It was the other’s turn to be surprised.

“Why, yes, Jack Harvey was his name,” he said. “Did you know him?”

Henry Burns briefly told of his friendship and his hunt for his missing friend. “I thought there must be some mistake,” he said, “when I didn’t find him aboard here. But tell me, how did he get away?”

Wallace Brooks related the circumstances of the escape, as George Haley, the cook, had told of it; of the flight to shore on the hatch, and of Haley’s rage at losing both men and property.

Henry Burns smiled at that part of the adventure, despite his chagrin. Then he grew serious.

“I’ll bet it was poor old Jack and Edwards who slept in Edward Warren’s barn,” he said. “There were two strangers seen about the landing the next day. Where could Jack have gone to? Up river, I suppose, on a steamer—and here I am in his place! Isn’t that a mess?”

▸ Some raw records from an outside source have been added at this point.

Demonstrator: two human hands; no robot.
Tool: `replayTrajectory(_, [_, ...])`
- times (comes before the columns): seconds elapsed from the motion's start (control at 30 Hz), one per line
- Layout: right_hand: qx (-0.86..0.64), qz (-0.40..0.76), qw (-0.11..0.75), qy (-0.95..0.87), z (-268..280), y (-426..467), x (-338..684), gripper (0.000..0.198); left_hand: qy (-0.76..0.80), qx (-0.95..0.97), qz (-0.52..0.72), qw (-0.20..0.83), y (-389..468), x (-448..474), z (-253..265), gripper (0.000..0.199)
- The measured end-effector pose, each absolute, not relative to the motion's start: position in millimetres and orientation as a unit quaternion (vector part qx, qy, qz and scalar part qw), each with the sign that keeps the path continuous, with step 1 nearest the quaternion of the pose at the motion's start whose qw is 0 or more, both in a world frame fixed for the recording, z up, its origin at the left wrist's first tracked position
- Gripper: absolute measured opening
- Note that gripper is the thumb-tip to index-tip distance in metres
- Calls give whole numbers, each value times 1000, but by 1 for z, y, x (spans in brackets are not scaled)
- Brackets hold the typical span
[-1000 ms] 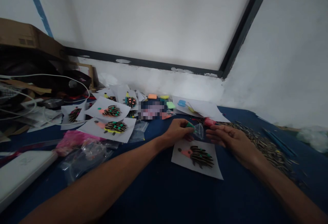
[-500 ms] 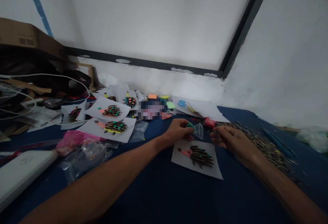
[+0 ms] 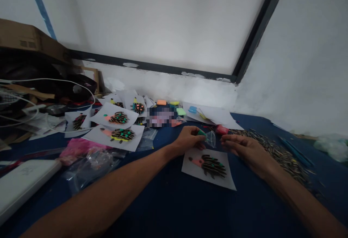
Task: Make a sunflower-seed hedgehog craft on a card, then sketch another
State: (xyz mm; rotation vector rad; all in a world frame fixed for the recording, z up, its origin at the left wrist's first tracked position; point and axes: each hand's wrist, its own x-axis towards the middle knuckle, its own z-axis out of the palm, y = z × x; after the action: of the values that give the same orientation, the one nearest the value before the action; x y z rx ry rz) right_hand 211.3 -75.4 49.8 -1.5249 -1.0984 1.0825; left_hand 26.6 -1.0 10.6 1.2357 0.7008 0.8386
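Note:
My left hand (image 3: 191, 138) pinches a lump of green modelling clay (image 3: 201, 133) in a clear plastic bag (image 3: 211, 139), above the card's back edge. Just to the right, my right hand (image 3: 243, 148) has its thumb and fingertips pressed together. Whatever lies between them is too small or hidden to make out. Below both hands lies a white card (image 3: 190, 174) bearing a hedgehog figure (image 3: 213, 166). It has a salmon face, a brown nose, dark stick-like spines and a few green dots.
Several finished-looking hedgehog cards (image 3: 130, 145) lie at the left, near pink plastic (image 3: 78, 150) and a white box-like device (image 3: 28, 180). A pile of short sticks (image 3: 277, 151) spreads at the right. Coloured clay blocks (image 3: 161, 102) and a red lump (image 3: 222, 129) sit behind.
My right hand's fingertips have shifted slightly left and drawn closer together; the green bit seen at them earlier no longer shows. My left hand and the card have stayed in place.

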Motion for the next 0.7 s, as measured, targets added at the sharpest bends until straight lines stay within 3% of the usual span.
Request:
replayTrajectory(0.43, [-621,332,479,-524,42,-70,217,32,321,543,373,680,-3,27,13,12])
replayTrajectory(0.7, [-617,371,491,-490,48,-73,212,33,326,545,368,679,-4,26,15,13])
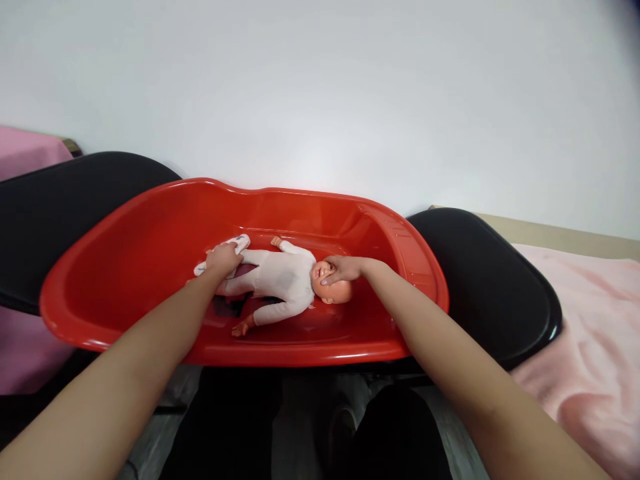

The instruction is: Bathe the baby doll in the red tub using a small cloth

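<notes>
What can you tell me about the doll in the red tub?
The doll is a plastic-looking baby in a white one-piece suit, lying on its back in the red tub, bald head toward the right, arms spread, bare hands showing. The right hand rests on its face. The left hand grips its legs, where a white cloth with grey marks sits. A dark patch lies under its legs.

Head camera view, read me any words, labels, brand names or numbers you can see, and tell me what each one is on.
None can be read.
The red tub shows ridges by its right rim, no lettering.
The doll in a white suit bears no print; the left hand is on its legs, the right hand on its face.
The small marks on the doll's white socks are too blurred to read.
</notes>
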The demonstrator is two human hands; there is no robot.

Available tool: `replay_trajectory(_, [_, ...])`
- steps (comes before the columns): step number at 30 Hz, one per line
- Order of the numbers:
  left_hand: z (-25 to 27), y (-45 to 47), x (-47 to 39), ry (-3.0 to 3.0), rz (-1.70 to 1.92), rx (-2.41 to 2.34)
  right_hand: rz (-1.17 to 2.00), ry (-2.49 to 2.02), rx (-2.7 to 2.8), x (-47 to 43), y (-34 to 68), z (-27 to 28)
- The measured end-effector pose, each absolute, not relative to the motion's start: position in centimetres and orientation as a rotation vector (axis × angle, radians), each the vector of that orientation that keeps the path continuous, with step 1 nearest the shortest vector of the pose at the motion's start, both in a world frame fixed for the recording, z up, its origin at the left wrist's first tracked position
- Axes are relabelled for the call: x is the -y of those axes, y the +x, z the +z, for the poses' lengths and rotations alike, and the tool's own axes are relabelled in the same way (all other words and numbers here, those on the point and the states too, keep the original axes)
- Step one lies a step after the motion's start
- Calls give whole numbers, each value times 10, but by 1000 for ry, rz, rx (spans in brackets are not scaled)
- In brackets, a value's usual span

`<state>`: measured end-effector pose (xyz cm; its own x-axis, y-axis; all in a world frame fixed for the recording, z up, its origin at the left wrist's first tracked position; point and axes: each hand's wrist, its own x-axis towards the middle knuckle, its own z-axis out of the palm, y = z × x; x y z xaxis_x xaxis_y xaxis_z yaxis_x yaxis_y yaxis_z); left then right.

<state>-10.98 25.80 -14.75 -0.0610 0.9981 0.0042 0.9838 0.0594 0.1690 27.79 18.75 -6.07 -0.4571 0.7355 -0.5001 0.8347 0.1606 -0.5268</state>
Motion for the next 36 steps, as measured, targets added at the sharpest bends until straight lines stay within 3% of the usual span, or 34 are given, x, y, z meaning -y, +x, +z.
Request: replay_trajectory(36, [-143, -107, -255, 1944, 193, -2193, -1192, 1555, -2302, -197, 284, -74])
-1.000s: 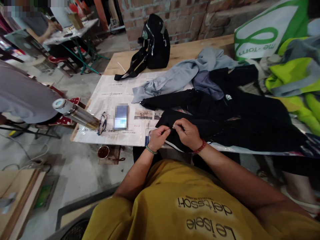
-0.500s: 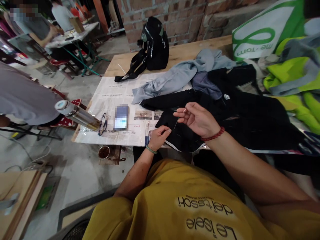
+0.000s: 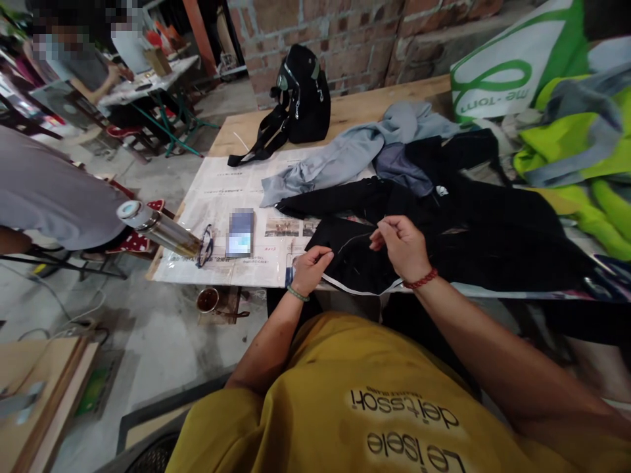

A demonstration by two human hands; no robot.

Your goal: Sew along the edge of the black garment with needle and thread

That same afternoon, Artie Jenkins, in passing Henry Burns, remembered that his face seemed familiar. He halted and stared for a moment. Then his face lighted up with a certain satisfaction in the other’s plight.

“Hello,” he said, “so you landed here, too, eh? I reckon you’re not quite so smart as you thought you were, coming down the river.”

“Yes, I’m here,” answered Henry Burns, coolly; “too bad you didn’t make ten dollars out of it; now wasn’t it?”

“What’s that to you?” snarled Artie Jenkins, angrily. “I don’t know what you mean, anyway.”